On Monday, August 31, 2021, CBS announced the reformatted CBS Mornings would debut with its new studio and host lineup on Tuesday, September 7, 2021. CBS Mornings debuted with a refreshed version of the set constructed for CBS' 2020 election coverage, which originated from the same studio.

On Monday, September 29, 2025, CBS Mornings moved back to Studio 57 in the CBS Broadcast Center.

On Wednesday, December 10, 2025, it was announced that Tony Dokoupil would leave the program to become the new anchor of the CBS Evening News.

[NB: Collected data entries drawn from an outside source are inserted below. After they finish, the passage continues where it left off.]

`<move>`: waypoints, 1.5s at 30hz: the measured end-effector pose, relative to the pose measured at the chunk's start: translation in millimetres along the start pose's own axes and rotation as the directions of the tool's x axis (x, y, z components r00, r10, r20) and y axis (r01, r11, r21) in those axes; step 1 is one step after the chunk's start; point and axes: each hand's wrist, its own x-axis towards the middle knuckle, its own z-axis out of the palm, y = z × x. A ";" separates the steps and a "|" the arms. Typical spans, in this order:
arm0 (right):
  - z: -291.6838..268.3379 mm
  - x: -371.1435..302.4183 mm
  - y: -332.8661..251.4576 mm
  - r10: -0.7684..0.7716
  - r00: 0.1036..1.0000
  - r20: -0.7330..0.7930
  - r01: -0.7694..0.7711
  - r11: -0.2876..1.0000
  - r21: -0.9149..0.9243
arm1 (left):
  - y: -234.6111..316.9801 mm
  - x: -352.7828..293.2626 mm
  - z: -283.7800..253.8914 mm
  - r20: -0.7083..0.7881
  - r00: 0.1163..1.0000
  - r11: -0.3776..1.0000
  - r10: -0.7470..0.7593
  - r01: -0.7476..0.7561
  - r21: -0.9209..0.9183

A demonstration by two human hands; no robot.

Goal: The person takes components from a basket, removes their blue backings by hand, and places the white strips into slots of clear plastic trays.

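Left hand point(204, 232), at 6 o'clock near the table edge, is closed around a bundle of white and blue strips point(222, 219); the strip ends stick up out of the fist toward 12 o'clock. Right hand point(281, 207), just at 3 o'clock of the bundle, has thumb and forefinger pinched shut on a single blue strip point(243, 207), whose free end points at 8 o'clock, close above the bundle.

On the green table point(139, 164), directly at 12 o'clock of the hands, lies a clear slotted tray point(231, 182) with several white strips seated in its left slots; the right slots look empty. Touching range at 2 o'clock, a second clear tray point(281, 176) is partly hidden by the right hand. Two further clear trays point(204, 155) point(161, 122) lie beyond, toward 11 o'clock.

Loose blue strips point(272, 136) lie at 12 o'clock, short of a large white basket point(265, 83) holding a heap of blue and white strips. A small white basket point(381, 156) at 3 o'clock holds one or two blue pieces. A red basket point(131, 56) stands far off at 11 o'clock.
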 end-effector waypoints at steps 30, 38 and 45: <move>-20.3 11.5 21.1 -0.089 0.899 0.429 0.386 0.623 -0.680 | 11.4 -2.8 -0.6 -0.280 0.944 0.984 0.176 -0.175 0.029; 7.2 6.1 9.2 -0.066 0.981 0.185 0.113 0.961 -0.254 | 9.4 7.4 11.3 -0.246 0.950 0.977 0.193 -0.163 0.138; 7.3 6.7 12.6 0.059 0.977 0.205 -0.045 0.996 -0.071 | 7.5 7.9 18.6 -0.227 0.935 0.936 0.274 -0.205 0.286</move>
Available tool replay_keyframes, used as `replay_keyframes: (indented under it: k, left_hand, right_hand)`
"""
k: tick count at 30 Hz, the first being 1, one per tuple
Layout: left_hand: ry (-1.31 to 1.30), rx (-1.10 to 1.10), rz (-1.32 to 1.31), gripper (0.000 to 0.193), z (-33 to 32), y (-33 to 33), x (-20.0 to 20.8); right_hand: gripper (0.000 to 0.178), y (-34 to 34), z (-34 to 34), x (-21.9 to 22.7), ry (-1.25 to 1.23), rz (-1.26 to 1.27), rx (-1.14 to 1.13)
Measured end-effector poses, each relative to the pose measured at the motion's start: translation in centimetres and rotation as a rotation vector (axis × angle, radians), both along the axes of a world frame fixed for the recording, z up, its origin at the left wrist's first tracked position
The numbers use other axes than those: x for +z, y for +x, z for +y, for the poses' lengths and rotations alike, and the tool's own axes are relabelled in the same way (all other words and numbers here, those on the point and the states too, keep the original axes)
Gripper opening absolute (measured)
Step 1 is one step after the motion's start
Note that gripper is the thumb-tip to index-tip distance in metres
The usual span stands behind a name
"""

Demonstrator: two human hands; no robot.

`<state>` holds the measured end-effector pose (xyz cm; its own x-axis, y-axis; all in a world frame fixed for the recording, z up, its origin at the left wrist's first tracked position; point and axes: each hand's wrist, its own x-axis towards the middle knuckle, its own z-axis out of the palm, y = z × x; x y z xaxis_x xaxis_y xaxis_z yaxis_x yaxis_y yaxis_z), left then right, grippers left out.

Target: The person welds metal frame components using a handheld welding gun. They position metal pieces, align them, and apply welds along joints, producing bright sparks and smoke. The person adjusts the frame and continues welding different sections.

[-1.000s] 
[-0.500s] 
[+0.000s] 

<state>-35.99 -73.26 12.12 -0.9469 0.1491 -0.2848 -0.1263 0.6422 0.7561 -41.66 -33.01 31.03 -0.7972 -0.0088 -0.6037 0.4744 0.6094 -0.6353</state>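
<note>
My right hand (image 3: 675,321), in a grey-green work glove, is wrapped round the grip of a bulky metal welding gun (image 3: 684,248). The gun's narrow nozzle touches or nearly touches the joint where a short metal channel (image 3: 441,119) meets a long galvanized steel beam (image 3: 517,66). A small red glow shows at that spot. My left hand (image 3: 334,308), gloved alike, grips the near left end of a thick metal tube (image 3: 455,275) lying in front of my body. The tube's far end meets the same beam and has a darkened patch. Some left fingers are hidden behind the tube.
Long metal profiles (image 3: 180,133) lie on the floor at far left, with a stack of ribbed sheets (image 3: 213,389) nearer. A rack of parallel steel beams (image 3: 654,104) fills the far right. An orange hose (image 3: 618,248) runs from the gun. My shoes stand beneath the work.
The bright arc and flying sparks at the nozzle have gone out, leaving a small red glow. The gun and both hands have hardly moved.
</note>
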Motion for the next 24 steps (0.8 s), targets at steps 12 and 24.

Dokoupil's last day as co-host was Wednesday, December 17, 2025. Dokoupil was replaced by Norah O'Donnell, who previously co-hosted CBS This Morning.

== Format ==
CBS Mornings features many of the hallmarks of its predecessor, CBS This Morning, though with some adjustments. Graphics have been updated to use the unified CBS brand identity first introduced in late 2020. The "EyeOpener" segments have been retained at the start of each hour, but the 7:00 a.m. segment now serves as both a recap of the past day in news, and a teaser for segments to come on that morning's program. The central anchor table remains in place, but more casual seating arrangements including sofas and armchairs, which were rarely seen on the main CTM set, are also used at times. The reconfigured program retained the social media and YouTube channels created for CBS This Morning.

The program also features additional long-form features similar to CBS News Sunday Morning, particularly in its second hour. This revised format had been tested with CBS This Morning beginning earlier in 2021.

Unlike its competitors, Today and Good Morning America, CBS Mornings does not have an in-house staff meteorologist, a carryover from predecessors The Early Show and CBS This Morning, the former of which eliminated on-staff weathercasters for its weekday national weather segments in 2011. Instead, weather forecasts are provided by CBS News meteorologists, both existing and local meteorologists tapped to weathercast nationally.

On September 30, 2024, CBS introduced a third hour of the show, CBS Mornings Plus, hosted by Tony Dokoupil and Adriana Diaz, which was carried on CBS News' streaming channel CBS News 24/7 and select CBS owned-and-operated stations. Most CBS stations continued to air local morning news and lifestyle shows or syndicated programming during that hour. In October 2025, the show was cancelled as part of cuts by Paramount Skydance.

==On-air staff==
=== Current co-hosts ===
- Gayle King (January 9, 2012–present)
- Nate Burleson (September 7, 2021–present)
- Norah O'Donnell (September 10, 2012—May 16, 2019 — CBS This Morning, September 8, 2026–present)
- Vladimir Duthiers (feature host 2023–present)

=== Former co-hosts ===
- Tony Dokoupil (2021–2025)

== International broadcast ==
In Australia, a trimmed version (70 minutes excluding commercials) of CBS Mornings currently airs on Paramount-owned Network 10, along with regional affiliate Southern Cross 10, on weekday mornings from 4:30 a.m. until 6:00 a.m. AEST, with the Friday edition held over to the following Monday. A national weather map of Australia is inserted during local affiliate station's cutaways for weather reports and forecasts, and commercial advertising was inserted during the cutaway for local news updates. Currently, CBS Mornings and NBC's Today (seen on the Seven Network) are the only two American morning news programs broadcast on Australian free to air television, as the Nine Network stopped showing ABC's Good Morning America in July 2018. CBS Mornings is subject to preemption in regional areas for paid and religious programming. Unlike the Seven Network, Network 10 does not show CBS Saturday Morning.